**Information supplied**
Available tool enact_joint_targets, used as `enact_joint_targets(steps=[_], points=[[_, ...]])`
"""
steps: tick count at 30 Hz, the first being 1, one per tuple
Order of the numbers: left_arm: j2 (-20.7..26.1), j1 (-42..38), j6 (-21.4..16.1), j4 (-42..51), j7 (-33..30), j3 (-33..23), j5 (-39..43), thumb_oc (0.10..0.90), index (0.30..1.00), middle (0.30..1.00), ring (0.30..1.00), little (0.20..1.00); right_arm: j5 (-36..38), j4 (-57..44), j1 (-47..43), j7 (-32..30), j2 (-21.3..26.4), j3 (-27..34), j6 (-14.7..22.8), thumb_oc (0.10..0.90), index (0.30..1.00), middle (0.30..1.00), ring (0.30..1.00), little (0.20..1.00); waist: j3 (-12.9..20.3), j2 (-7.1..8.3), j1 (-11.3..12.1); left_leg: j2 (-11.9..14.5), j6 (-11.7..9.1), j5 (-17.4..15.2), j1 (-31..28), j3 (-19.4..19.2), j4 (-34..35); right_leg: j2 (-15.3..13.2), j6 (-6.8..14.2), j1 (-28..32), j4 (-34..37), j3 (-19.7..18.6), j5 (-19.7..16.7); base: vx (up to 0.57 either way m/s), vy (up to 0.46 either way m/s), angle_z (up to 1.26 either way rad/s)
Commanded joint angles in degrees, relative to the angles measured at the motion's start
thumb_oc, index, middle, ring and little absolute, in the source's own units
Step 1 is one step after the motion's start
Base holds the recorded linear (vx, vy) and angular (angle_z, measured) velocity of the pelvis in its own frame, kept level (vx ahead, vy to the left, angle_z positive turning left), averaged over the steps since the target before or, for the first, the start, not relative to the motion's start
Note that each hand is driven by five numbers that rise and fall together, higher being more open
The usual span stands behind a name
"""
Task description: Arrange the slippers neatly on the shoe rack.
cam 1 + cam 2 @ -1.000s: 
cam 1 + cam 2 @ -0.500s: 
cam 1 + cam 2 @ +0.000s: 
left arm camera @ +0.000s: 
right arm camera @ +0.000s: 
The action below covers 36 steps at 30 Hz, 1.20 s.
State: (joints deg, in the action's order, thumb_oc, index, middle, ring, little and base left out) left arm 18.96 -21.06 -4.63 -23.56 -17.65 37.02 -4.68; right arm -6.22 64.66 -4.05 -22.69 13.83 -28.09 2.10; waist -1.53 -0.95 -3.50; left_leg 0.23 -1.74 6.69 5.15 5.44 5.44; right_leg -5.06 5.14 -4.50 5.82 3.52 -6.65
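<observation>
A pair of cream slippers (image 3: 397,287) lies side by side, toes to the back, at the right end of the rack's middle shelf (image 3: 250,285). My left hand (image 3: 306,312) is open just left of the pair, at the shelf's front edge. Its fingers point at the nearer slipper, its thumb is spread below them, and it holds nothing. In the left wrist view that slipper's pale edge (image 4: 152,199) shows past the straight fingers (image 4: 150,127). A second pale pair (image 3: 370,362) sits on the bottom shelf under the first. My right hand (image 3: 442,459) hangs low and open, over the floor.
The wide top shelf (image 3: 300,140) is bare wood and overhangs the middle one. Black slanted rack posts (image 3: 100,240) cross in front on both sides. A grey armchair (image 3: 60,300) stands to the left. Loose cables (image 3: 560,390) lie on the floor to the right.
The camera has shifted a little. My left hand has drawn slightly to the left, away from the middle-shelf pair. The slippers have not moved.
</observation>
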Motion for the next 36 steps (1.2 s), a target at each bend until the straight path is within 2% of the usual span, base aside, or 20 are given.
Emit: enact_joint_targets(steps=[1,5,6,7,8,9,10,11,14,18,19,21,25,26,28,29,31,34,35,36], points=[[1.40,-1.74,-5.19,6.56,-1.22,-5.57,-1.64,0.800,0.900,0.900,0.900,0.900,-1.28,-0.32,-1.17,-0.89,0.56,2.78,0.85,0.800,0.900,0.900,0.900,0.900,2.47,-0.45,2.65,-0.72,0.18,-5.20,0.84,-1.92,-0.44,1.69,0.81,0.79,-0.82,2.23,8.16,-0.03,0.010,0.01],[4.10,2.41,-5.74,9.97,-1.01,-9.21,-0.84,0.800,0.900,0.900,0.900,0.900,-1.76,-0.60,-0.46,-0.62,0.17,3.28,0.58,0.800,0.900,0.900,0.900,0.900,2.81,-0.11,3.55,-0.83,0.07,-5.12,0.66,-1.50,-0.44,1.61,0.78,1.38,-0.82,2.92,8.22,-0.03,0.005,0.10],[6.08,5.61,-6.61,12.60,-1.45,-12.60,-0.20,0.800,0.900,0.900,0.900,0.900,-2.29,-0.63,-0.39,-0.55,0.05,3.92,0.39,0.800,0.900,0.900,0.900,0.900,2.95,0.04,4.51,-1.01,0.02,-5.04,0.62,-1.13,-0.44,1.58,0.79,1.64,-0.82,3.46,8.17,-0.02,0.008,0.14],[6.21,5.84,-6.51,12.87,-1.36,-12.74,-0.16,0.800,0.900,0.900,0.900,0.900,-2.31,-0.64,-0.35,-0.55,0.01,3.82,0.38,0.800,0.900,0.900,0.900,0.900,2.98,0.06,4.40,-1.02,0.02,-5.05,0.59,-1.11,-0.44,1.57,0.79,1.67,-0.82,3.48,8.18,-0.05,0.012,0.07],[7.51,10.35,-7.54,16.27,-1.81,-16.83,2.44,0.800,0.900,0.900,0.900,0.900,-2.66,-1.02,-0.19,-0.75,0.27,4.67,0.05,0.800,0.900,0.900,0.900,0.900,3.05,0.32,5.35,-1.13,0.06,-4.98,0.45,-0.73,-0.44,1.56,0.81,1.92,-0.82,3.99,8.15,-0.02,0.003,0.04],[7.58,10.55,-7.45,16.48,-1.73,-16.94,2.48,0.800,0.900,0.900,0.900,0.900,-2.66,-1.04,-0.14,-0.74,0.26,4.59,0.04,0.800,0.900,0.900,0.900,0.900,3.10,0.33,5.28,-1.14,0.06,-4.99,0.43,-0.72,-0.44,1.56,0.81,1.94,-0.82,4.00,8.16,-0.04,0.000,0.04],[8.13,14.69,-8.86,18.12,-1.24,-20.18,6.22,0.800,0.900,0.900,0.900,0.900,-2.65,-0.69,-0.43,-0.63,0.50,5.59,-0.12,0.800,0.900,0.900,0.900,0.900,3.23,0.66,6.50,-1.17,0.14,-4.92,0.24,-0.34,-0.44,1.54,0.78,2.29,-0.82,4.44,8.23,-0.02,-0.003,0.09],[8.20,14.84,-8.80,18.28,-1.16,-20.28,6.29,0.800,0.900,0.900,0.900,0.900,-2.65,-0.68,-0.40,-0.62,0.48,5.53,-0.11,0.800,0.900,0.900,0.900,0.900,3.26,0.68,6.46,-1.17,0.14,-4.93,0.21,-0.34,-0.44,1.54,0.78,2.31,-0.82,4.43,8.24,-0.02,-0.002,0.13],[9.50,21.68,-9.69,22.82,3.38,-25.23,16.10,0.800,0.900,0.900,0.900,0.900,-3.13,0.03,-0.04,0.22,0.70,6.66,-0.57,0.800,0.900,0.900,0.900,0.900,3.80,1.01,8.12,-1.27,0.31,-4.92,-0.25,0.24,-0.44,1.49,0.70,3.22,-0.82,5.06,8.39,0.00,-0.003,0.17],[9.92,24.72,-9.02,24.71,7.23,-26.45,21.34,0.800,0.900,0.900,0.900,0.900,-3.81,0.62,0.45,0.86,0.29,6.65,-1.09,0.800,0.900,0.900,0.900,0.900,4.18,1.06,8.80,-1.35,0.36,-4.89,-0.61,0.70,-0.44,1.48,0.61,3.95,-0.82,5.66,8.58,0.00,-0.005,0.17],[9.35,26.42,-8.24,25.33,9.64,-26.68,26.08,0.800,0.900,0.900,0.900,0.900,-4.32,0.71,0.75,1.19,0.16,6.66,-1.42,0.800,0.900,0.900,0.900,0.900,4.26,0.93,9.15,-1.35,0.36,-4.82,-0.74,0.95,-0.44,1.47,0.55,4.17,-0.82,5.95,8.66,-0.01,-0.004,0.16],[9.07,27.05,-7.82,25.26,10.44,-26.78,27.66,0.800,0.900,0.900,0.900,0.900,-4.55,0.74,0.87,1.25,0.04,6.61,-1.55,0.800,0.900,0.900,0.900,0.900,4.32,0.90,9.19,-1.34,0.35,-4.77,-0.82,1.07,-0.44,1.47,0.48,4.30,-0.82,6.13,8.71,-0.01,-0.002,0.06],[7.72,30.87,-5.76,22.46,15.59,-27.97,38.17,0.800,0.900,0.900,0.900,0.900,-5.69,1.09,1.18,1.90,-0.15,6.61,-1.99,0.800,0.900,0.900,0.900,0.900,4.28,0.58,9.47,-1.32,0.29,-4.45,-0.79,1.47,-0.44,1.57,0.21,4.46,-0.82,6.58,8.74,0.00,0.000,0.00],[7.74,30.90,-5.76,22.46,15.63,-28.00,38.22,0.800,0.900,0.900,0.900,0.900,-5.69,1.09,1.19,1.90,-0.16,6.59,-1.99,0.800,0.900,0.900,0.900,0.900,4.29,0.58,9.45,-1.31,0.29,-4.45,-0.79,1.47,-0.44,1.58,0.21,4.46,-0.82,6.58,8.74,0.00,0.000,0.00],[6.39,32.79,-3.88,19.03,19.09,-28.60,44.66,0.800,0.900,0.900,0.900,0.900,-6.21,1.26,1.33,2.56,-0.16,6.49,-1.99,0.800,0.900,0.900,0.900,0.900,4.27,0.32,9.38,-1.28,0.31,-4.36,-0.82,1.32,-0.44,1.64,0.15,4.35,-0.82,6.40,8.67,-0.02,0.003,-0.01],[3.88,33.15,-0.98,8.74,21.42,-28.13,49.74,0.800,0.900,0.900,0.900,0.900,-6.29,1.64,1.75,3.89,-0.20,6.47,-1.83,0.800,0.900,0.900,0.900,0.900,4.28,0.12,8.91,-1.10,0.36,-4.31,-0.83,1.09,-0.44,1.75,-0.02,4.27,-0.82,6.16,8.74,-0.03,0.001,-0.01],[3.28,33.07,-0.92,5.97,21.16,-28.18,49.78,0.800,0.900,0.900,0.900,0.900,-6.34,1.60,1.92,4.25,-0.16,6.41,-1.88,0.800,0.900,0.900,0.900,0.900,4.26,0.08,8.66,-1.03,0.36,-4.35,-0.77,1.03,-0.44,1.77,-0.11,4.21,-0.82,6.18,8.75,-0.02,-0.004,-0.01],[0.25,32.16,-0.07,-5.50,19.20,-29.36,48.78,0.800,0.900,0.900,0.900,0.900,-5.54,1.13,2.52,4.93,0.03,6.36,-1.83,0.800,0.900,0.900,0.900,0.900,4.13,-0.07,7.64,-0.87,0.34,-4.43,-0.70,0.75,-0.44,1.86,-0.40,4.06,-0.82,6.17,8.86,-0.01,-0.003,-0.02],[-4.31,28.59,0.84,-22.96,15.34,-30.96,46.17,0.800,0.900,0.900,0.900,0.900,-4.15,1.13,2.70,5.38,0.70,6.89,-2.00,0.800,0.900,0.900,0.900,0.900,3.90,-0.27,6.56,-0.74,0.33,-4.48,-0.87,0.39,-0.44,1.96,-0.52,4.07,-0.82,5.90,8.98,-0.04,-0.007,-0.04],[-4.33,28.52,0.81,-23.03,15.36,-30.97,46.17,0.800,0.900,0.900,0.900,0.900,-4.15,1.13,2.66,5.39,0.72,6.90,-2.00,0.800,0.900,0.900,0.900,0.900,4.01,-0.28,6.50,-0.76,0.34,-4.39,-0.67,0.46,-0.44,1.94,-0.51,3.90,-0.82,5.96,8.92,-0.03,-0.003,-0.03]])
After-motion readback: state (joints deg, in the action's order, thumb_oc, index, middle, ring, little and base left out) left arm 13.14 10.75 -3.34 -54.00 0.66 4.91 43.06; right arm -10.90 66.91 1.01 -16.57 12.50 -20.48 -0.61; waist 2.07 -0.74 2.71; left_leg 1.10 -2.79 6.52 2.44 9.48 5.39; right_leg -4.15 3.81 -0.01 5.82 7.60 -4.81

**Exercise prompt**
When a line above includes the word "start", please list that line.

**Task result**
Commanded joint angles in degrees, relative to the angles measured at the motion's start
Step 1 is one step after the motion's start
Base holds the recorded linear (vx, vy) and angular (angle_z, measured) velocity of the pelvis in its own frame, kept level (vx ahead, vy to the left, angle_z positive turning left), averaged over the steps since the target before or, for the first, the start, not relative to the motion's start

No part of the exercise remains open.